PROVIDED DATA ▸

*** Begin section ***

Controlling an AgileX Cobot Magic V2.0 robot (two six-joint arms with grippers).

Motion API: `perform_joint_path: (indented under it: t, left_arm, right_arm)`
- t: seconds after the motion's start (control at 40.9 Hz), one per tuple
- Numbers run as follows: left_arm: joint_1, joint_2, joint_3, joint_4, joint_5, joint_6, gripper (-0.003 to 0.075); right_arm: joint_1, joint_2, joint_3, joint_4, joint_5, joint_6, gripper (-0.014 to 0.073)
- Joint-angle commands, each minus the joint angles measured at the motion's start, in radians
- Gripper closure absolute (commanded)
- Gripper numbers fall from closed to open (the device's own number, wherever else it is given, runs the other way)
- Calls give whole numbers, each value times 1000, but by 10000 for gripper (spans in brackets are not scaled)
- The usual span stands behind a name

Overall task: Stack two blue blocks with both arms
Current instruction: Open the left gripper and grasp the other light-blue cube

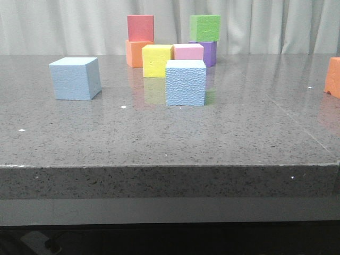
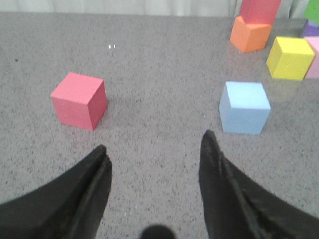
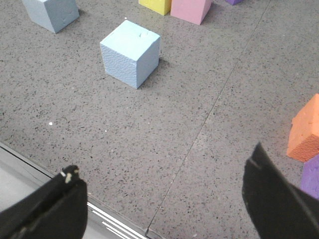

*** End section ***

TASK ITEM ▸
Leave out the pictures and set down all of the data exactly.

EXERCISE SOLUTION ▸
Controlling an AgileX Cobot Magic V2.0 robot (two six-joint arms with grippers).

Motion API: `perform_joint_path: (indented under it: t, left_arm, right_arm)`
- t: seconds after the motion's start (control at 40.9 Hz), one per tuple
- Numbers run as follows: left_arm: joint_1, joint_2, joint_3, joint_4, joint_5, joint_6, gripper (-0.003 to 0.075); right_arm: joint_1, joint_2, joint_3, joint_4, joint_5, joint_6, gripper (-0.014 to 0.073)
- Joint-angle commands, each minus the joint angles measured at the motion's start, in radians
- Gripper closure absolute (commanded)
- Gripper numbers fall from closed to open (the device's own number, wherever else it is given, runs the other way)
- Calls give whole numbers, each value times 1000, but by 10000 for gripper (spans in brackets are not scaled)
- The usual span stands behind a name

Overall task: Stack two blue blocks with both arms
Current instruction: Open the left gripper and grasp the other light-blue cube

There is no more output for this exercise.